This work addresses the instability of decision boundaries and unreliable error control in classification under extreme class imbalance by proposing VAE-Inf, a two-stage framework. First, a variational autoencoder is trained exclusively on the majority class to construct a Gaussian reference model; then, the encoder is fine-tuned using a small number of minority-class samples, incorporating a distribution-aware loss to enhance class separation. The method innovatively integrates generative modeling with distribution-free statistical testing, employing a variance-normalized projected statistic to achieve precise Type-I error control under limited sample sizes while yielding a geometrically sound and interpretable decision mechanism. Experiments demonstrate that VAE-Inf attains state-of-the-art classification performance across multiple real-world imbalanced datasets while rigorously controlling the false positive rate.
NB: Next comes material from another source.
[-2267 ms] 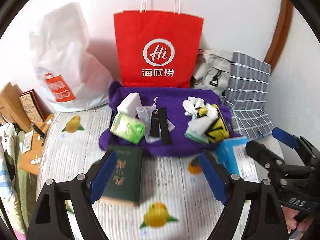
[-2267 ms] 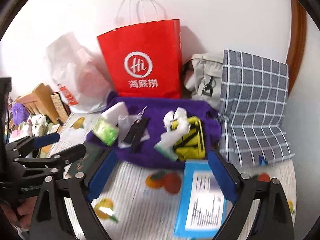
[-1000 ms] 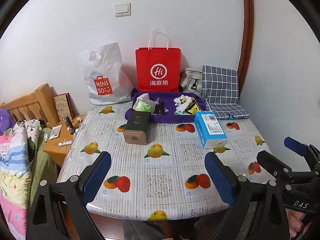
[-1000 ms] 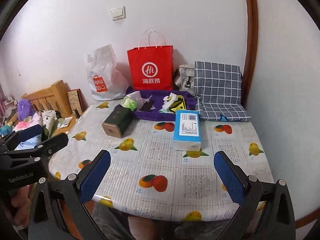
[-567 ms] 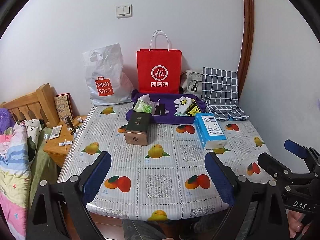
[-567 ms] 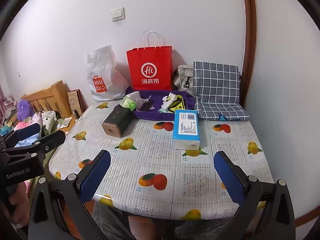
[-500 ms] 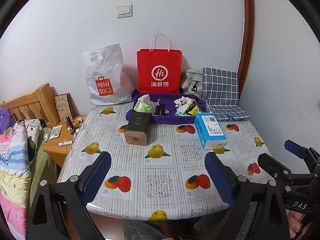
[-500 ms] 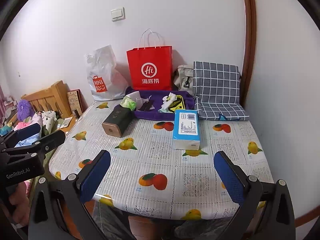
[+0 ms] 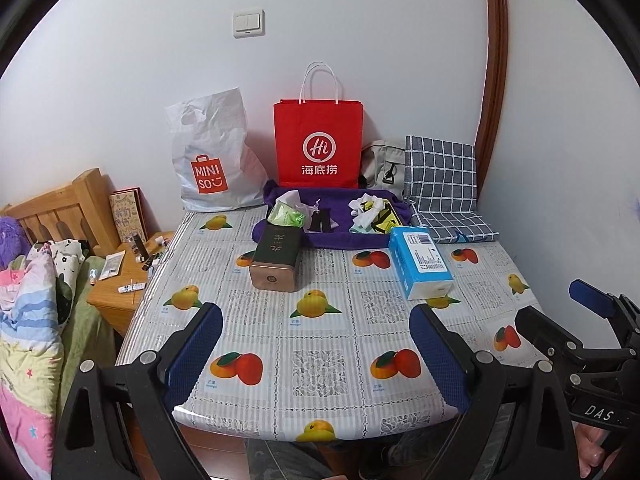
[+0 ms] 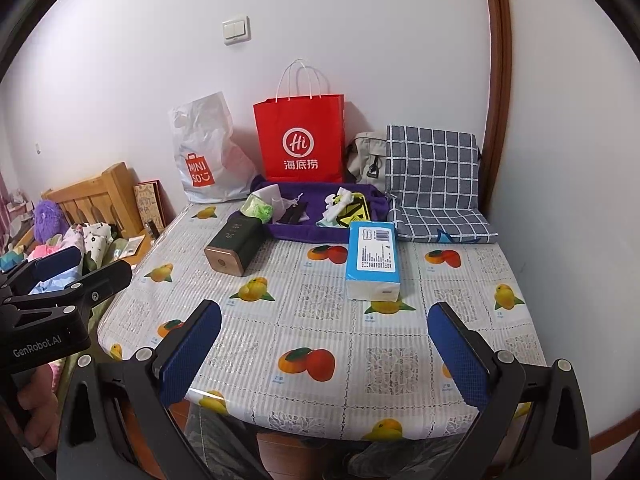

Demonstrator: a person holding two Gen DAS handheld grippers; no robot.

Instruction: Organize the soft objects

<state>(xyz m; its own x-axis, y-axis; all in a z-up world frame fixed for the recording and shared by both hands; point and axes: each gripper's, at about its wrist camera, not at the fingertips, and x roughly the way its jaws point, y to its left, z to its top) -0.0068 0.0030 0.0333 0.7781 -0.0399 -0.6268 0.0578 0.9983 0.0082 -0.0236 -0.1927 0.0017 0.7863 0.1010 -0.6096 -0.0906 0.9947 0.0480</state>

Imbalanced classification remains a pervasive challenge in machine learning, particularly when minority samples are too scarce to provide a robust discriminative boundary. In such extreme scenarios, conventional models often suffer from unstable decision boundaries and a lack of reliable error control. To bridge the gap between generative modeling and discriminative classification, we propose a two-stage framework \textbf{VAE-Inf} that integrates deep representation learning with statistically interpretable hypothesis testing. In the first stage, we adopt a one-class modeling perspective by training a variational autoencoder (VAE) exclusively on majority-class data to capture the underlying reference distribution. The resulting latent posteriors are aggregated via a Wasserstein barycenter to construct a global Gaussian reference model, providing a geometrically principled baseline for the majority class. In the second stage, we transform this generative foundation into a discriminative classifier by fine-tuning the encoder with limited minority samples. This is achieved through a novel distribution-aware loss that enforces probabilistic separation between classes based on variance-normalized projection statistics. For inference, we introduce a projection-based score that admits a natural hypothesis testing interpretation, allowing for a distribution-free calibration procedure. This approach yields exact finite-sample control of the Type-I error (false positive rate) without relying on restrictive parametric assumptions. Extensive experiments on diverse real-world benchmarks demonstrate that our framework achieves competitive performance against other approaches. The codes are available upon request.